Isi Petisi Buruh untuk Jokowi, Minta Hapus UU Cipta Kerja

Aksi massa buruh di kawasan Patung Kuda.
Sumber :
  • VIVA/Willibrodus

VIVA – Serikat pekerja buruh Indonesia mengajukan petisi kepada Presiden Joko Widodo dalam memperingati Hari Buruh Dunia atau May Day pada Sabtu, 1 Mei 2021. Petisi tersebut mengenai desakan agar Presiden Jokowi menghapus semua pengaturan tentang ketenagakerjaan dalam Undang-Undang Cipta Kerja Omnibus Law Nomor 11 Tahun 2021.

“Kami mengajukan petisi kepada Presiden RI untuk membatalkan Undang-Undang Cipta Kerja atau sekurang-kurangnya menghapus semua pengaturan terkait ketenagakerjaan yang terdapat dalam UU Cipta Kerja dengan cara menerbitkan Peraturan Pemerintah Pengganti Undang-Undang (PERPPU),” kata Presiden Presiden KSPSI, Andi Gani Nena Wea melalui keterangannya pada Sabtu, 1 Mei 2021.

Setidaknya, ada beberapa poin yang menjadi sorotan serikat pekerja buruh dalam memperingati May Day hari ini. Di antaranya terkait pengaturan upah minimum. Dalam UU Cipta Kerja diatur UMK bersyarat; UMSK dihapus; dan dasar penetapan UMP dan UMK bersifat alternatif, yaitu inflasi atau pertumbuhan ekonomi.

“Pengaturan yang demikian menunjukkan tidak adanya perlindungan dari negara untuk mengupayakan kesejahteraan buruh,” ujarnya.

Untuk mencapai tujuan bernegara, kata dia, dalam pengaturan upah minimum seharusnya ditetapkan UMK tanpa syarat; UMSK tetap diberlakukan; dan dasar penetapan UMP dan UMK bersifat kumulatif.

“Yaitu inflasi dan pertumbuhan ekonomi, dimana setiap 5 tahun sekali dilakukan peninjauan ulang terhadap KHL,” jelas dia.

Selanjutnya, kata Andi Gani, terkait pengaturan pesangon. Menurut dia, dalam UU Cipta Kerja diatur nilai UP, UPMK, dan UPH ditetapkan standarnya; dan nilai UPH 15 persen dihilangkan. Semestinya, untuk mencapai tujuan bernegara, perlindungan dan kesejahteraan bagi buruh diwujudkan dengan membuat pengaturan.

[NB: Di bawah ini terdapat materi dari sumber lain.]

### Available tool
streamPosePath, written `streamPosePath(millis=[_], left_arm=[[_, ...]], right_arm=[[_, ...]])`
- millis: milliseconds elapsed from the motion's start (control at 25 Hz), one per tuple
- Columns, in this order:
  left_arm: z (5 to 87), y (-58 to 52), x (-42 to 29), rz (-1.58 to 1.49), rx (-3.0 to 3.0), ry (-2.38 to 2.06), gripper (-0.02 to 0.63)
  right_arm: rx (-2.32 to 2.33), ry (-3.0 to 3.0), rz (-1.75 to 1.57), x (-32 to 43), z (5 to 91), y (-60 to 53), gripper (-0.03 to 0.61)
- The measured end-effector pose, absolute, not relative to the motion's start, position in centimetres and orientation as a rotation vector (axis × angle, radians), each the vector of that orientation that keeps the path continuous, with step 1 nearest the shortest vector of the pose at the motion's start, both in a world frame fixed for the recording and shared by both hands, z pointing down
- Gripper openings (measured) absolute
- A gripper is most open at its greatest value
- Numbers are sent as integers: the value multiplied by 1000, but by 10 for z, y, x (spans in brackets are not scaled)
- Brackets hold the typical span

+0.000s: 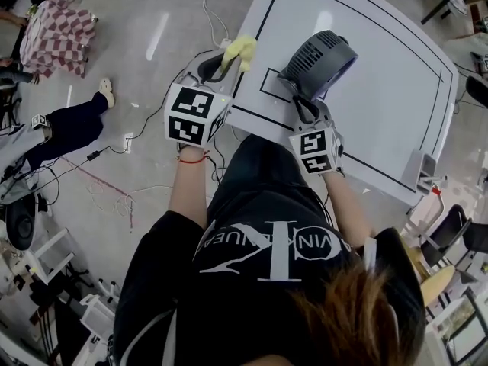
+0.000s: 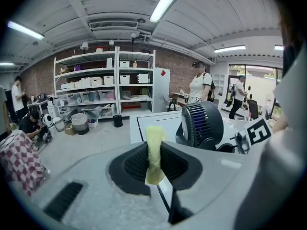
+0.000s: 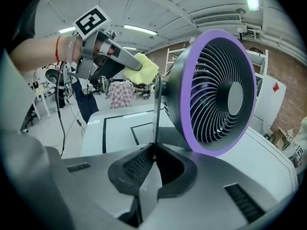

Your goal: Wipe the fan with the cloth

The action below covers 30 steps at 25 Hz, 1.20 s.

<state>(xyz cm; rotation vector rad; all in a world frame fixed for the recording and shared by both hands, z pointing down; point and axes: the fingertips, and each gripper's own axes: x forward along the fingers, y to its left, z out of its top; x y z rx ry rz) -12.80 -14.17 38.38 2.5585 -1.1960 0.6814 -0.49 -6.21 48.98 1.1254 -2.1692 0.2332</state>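
Head view: we've got the left gripper [image 1: 223, 65] at the table's [image 1: 381, 105] near edge with the yellow cloth [image 1: 241, 49] in its jaws, and the right gripper [image 1: 303, 107] at the base of the fan [image 1: 320, 58], which is on the table. Left gripper view: jaws clamped on the cloth [image 2: 154, 145], fan [image 2: 202, 126] just beyond. Right gripper view: jaws pinched narrow on the fan's thin stand [image 3: 155, 114].

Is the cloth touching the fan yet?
Apart: the head view shows bare white table between the cloth and the fan.

Left gripper [image 1: 226, 59] holds cloth [image 1: 244, 49] (yellow); right gripper [image 1: 300, 101] at fan [image 1: 320, 59].
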Motion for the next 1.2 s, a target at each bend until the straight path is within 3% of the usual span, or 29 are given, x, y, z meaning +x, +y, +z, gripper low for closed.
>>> streamPosePath(millis=[800, 1040, 1200], left_arm=[[387, -161, -144, 657, 2571, -1161, 54], [370, -178, -127, 546, 2629, -1116, 54], [359, -178, -109, 545, 2667, -1098, 54]], right_arm=[[1430, -2138, 543, -44, 492, -84, 13], [1231, -2194, 546, -44, 497, -68, 93], [1129, -2218, 499, -32, 493, -48, 112]])
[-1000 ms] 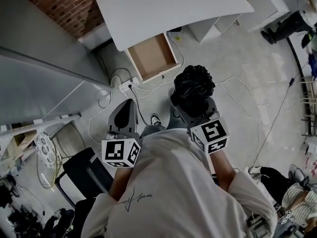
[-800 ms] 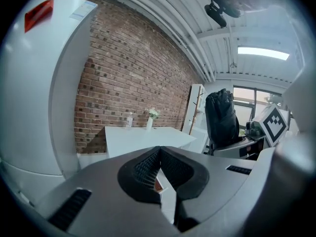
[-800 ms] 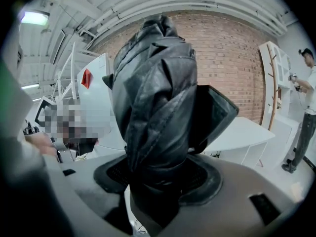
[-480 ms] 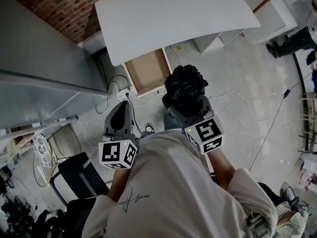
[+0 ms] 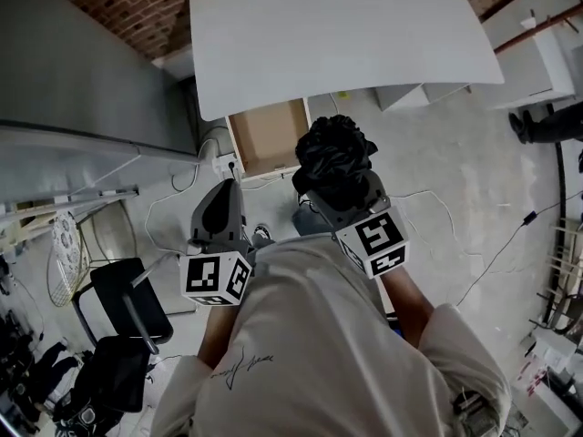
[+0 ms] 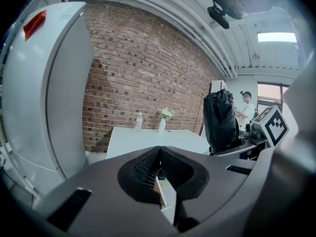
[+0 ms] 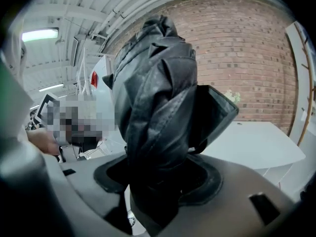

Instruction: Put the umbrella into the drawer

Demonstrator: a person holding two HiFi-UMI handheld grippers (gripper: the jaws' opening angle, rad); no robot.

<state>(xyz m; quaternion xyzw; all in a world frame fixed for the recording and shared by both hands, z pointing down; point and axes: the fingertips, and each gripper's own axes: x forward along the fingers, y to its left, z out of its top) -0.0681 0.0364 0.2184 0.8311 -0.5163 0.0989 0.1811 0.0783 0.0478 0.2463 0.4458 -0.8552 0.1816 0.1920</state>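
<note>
Between the jaws of my right gripper (image 7: 158, 181), pinched low down, the folded umbrella (image 7: 153, 93) stands just short of the open drawer (image 5: 269, 137); light, with soft and probably slippery cloth, it seems best squeezed at its stiff core, while my left gripper (image 6: 159, 169) is pressed together, empty.

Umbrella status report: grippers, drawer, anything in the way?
Left gripper shut, empty. Right gripper shut on folded black umbrella, held upright. Drawer open, nothing visible inside; path looks clear.

Head view looks steeply down; both gripper views face the brick wall (image 6: 148, 83).
</note>
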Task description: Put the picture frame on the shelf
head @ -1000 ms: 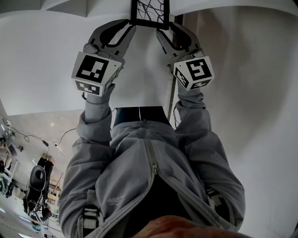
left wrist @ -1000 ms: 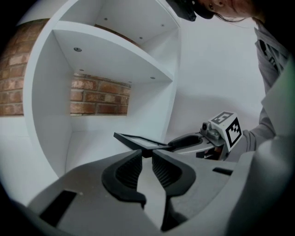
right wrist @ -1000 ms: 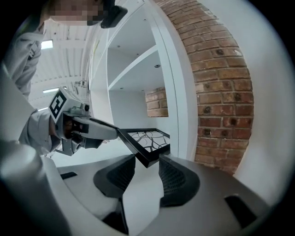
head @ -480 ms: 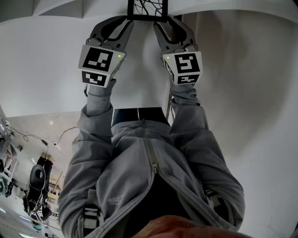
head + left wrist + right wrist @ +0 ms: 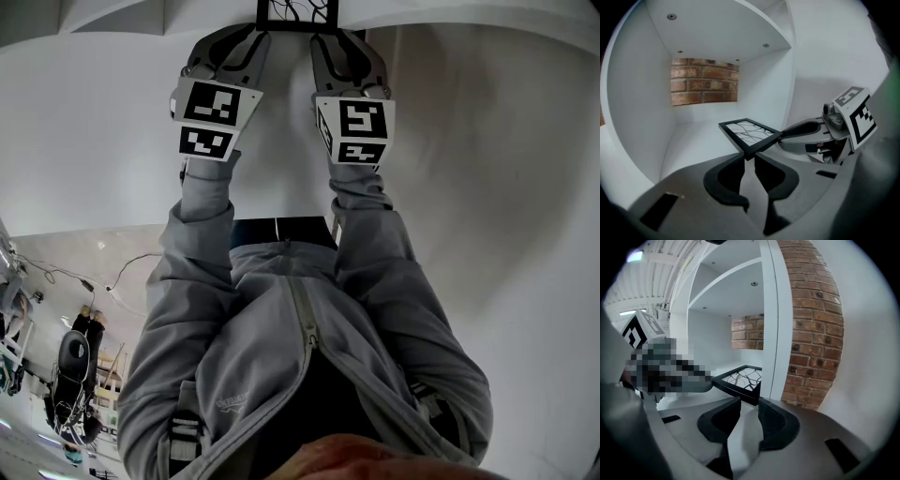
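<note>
Picture frame (image 5: 750, 133), flat black-rimmed rectangle, is pinched by left claw (image 5: 749, 157) and right claw (image 5: 748, 401), which just closed tighter.

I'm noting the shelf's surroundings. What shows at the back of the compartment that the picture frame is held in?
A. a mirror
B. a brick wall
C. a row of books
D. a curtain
B: behind the picture frame, the back of the white shelf compartment shows a red brick wall.
</note>
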The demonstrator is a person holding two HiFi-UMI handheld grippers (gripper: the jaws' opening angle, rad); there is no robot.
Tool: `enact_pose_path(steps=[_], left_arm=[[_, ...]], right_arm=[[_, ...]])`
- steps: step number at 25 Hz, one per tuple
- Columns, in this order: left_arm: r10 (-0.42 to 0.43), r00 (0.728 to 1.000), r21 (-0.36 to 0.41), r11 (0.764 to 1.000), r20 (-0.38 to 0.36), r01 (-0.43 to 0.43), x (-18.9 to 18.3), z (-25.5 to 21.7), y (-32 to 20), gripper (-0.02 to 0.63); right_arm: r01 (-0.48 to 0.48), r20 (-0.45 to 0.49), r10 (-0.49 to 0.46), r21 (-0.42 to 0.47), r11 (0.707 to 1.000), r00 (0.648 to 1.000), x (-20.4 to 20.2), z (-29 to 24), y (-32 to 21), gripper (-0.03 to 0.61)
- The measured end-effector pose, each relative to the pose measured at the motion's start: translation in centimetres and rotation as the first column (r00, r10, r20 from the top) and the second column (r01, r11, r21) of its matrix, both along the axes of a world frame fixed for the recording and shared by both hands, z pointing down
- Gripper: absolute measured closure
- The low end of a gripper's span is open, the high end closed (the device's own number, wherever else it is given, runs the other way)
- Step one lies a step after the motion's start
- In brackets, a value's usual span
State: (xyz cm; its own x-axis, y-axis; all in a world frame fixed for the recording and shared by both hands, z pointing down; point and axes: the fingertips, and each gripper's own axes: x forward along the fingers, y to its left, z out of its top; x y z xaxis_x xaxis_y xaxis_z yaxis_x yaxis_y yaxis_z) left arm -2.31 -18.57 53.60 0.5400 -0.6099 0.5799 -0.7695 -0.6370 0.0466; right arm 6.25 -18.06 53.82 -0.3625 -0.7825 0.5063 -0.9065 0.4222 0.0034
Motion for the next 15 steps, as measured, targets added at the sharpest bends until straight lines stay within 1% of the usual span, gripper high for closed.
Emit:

“Nilai UP, UPMK, dan UPH tidak ditetapkan sesuai ketentuan (nilai standar), melainkan bersifat paling rendah (nilai minimum) agar terbuka peluang bagi perusahaan untuk memberikan nilai lebih kepada buruh; dan nilai UPH 15 persen tidak dihilangkan,” katanya.

Selain itu, Andi Gani mengatakan terkait pengaturan karyawan kontrak (PKWT) juga menjadi sorotan. Dalam UU Cipta Kerja diatur PKWT tidak dibatasi periode, dan batas waktu kontrak.

Aturan tersebut, kata dia, tidak sesuai tujuan bernegara karena dengan pengaturan itu buruh dapat dikontrak dalam jangka pendek, tanpa periode, dan terus menerus atau tanpa batas waktu, sehingga menyebabkan buruh kehilangan kesempatan menjadi karyawan tetap.

“Untuk memberikan perlindungan dan kesejahteraan kepada buruh seharusnya diatur: dibuat pembatasan PKWT 3-7 periode kontrak dengan batas maksimal waktu kontrak 5-7 tahun yang diatur pada tingkat UU. Dengan begitu, buruh memiliki kepastian hukum dan berpeluang menjadi karyawan tetap,” katanya.